Upacara pembukaan Latihan Satuan Penanggulangan Teror (Satgultor) TNI di Lapangan Batalyon 461 Paskhas, Pangkalan Udara TNI AU Halim Perdanakusuma, Jakarta, Jumat (24/1). (Republika/Adhi Wicaksono)
REPUBLIKA.CO.ID, JAKARTA - Pengamat militer CSIS Alexandra Retno Wulan memandang perang bintang (persaingan jendral militer) yang terjadi saat ini untuk menarik perhatian agar dapat menjadi pemimpin negara, baik sebagai capres ataupun cawapres. Menurutnya, perang bintang tak ada masalah selama berlangsung secara alami.
"Saya rasa memang sudah terlihat perang bintang. Kalau militer masih mampu silahkan, demokrasi sudah maju," kata Alexandra. Menanggapi wacana Cawapres Jokowi adalah militer, Alexandra meyakini ada mekanisme PDIP untuk menentukan nomor urut dua (Cawapres)," katanya, Senin (17/3).

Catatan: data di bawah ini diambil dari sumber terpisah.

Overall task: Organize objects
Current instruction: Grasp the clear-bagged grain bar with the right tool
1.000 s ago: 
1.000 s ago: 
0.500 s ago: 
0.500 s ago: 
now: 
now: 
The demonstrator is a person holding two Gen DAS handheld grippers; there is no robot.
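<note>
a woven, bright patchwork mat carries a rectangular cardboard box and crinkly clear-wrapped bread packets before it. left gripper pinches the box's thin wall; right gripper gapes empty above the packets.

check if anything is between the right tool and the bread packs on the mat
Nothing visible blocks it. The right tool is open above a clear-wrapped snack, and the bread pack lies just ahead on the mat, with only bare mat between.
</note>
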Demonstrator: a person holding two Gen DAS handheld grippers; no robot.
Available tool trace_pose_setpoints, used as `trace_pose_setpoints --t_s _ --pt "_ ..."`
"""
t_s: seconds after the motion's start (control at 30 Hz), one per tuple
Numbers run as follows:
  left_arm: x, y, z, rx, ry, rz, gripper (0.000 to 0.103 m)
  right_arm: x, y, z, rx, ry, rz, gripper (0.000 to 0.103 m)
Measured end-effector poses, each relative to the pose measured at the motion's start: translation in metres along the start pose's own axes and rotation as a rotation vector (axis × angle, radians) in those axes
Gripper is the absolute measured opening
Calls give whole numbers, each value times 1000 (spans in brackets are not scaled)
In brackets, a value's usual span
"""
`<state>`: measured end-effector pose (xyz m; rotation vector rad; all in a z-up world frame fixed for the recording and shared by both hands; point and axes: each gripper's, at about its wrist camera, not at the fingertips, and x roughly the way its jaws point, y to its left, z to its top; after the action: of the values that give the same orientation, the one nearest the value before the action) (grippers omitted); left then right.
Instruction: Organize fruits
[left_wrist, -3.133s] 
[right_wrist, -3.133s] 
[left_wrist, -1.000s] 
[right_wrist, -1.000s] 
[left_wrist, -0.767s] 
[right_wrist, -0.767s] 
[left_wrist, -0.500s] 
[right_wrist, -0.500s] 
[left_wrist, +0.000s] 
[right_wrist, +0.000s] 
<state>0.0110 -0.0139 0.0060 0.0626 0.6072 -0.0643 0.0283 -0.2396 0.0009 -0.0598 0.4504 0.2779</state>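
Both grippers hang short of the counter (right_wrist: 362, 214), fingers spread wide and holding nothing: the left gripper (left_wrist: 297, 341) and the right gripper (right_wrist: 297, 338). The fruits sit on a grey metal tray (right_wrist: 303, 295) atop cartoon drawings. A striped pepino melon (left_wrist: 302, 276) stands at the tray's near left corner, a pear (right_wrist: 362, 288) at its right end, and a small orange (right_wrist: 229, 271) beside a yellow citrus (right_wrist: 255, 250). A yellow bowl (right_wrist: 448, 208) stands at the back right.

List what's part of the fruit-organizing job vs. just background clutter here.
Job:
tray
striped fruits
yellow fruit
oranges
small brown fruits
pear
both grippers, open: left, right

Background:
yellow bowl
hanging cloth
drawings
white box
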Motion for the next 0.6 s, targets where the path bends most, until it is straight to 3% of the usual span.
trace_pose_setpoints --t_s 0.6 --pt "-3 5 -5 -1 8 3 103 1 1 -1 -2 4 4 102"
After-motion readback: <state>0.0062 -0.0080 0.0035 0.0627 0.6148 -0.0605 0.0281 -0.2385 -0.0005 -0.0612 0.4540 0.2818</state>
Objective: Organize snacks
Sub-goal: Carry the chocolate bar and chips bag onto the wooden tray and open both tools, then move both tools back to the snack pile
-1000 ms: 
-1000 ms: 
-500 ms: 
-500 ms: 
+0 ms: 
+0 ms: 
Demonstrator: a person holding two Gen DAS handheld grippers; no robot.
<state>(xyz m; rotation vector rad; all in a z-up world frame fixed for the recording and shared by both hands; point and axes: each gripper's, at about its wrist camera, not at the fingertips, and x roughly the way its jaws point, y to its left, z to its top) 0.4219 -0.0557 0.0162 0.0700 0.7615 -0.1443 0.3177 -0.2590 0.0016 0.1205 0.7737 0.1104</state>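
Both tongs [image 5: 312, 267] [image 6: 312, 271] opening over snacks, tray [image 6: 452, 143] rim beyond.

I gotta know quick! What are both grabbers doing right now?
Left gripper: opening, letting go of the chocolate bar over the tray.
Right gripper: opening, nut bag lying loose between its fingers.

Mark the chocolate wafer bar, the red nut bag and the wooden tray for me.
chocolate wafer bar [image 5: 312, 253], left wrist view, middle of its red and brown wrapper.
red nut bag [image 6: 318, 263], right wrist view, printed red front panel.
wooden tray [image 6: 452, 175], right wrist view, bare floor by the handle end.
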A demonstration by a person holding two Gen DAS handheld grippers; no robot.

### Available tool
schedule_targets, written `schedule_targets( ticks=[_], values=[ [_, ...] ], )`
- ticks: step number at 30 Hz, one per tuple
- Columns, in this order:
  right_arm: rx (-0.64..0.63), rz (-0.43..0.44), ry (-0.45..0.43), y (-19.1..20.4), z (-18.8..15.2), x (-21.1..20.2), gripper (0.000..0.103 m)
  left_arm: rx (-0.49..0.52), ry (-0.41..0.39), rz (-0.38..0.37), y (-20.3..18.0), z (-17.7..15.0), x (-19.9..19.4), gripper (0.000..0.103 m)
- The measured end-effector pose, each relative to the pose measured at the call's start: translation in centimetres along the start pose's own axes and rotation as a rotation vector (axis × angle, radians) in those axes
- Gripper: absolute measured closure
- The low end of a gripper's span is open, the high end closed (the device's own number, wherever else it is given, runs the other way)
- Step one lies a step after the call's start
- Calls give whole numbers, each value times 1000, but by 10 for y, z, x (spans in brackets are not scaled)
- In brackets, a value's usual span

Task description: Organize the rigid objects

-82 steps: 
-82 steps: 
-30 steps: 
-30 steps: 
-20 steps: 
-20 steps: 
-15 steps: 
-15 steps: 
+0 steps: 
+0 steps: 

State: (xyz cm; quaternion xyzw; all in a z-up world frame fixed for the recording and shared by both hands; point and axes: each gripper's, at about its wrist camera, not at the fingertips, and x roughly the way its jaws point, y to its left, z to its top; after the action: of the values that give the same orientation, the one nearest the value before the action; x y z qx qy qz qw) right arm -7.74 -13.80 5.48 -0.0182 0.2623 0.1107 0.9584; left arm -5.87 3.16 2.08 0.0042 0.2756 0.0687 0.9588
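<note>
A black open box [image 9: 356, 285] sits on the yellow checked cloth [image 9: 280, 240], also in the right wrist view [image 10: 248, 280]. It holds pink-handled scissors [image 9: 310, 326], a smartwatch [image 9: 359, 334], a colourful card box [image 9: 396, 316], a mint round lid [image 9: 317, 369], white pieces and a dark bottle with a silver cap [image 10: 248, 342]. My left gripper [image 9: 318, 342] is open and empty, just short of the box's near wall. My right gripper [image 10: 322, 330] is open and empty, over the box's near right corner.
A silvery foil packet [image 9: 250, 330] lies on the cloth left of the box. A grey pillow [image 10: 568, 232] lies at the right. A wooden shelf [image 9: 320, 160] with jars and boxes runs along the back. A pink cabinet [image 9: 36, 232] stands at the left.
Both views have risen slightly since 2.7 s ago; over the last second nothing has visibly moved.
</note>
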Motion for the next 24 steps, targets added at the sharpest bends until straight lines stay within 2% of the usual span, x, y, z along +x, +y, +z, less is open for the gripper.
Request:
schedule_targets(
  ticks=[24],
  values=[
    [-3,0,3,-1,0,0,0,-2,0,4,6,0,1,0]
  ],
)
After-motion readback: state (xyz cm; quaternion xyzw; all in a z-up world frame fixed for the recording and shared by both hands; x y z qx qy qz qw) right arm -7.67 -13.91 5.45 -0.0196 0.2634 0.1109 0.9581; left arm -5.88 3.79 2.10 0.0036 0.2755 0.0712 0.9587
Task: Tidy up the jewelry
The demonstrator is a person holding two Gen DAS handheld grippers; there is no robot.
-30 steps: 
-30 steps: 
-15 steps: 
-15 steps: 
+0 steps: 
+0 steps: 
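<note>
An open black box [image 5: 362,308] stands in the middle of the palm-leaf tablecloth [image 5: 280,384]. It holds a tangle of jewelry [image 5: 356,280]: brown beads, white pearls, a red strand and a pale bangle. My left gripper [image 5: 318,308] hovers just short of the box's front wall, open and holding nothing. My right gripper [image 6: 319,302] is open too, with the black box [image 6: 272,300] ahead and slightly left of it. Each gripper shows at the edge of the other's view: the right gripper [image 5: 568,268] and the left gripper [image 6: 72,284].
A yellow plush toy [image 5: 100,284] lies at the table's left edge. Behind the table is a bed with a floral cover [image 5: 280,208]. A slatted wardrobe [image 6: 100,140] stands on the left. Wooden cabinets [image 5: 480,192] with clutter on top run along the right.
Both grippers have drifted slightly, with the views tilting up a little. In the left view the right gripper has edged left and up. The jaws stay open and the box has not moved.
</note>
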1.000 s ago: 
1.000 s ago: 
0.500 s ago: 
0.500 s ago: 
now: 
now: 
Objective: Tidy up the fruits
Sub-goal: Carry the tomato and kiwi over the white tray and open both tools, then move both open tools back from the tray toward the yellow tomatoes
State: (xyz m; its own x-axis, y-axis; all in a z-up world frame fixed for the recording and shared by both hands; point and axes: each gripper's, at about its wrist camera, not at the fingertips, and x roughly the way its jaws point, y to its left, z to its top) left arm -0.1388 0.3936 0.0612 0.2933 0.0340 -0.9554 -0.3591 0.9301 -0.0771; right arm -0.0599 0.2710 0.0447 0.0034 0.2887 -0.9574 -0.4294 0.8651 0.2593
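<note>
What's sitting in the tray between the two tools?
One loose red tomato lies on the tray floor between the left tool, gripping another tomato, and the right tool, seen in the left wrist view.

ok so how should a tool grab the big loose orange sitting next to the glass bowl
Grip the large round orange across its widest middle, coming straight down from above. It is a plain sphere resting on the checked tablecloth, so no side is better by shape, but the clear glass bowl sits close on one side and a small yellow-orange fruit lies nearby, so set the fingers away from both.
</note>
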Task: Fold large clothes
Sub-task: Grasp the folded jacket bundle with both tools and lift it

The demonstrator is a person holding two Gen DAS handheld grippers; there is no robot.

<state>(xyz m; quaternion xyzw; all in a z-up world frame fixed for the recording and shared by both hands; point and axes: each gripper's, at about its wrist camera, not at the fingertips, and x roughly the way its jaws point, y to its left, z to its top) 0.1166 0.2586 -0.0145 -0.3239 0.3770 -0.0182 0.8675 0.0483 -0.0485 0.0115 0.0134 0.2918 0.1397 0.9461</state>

Pengamat militer Connie Rahakundini Bakrie mengemukakan bahwa sosok militer cawapres seharusnya memang militer tetapi dengan vision outward looking. "Harus punya wawaasan pertahanan," tegas Connie.
Berbeda, Connie tidak melihat adanya perang bintang. Suasana saat ini dikatakannya telah kompetitif dan partai akan berfikir pragmatis. "Tetapi saya pikir tetap figur militer harus ada dekat Jokowi sebagai cawapres, atau jika tidak Jokowi sudah harus siap-siap berani merombak Polri di bawah departemen sehingga National Security Council (NSC) bisa dibentuk," ujar Conniee.
Saat ini diketahui nama Prabowo Subianto, dan Wiranto dicapreskan oleh masing-masing partainya. Sementara Pramono Edhie Wibowo masih bergulat di Konvensi Capres Partai Demokrat. Selain nama diatas, mulai muncul pula sejumlah nama yang dipandang berpeluang menjadi Cawapres sepert Panglima TNI Jendral Moeldoko, KSAD Jendral Budiman dan mantan KSAD Jenderal (pur) Ryanmizard Ryacudu (mantan KSAD).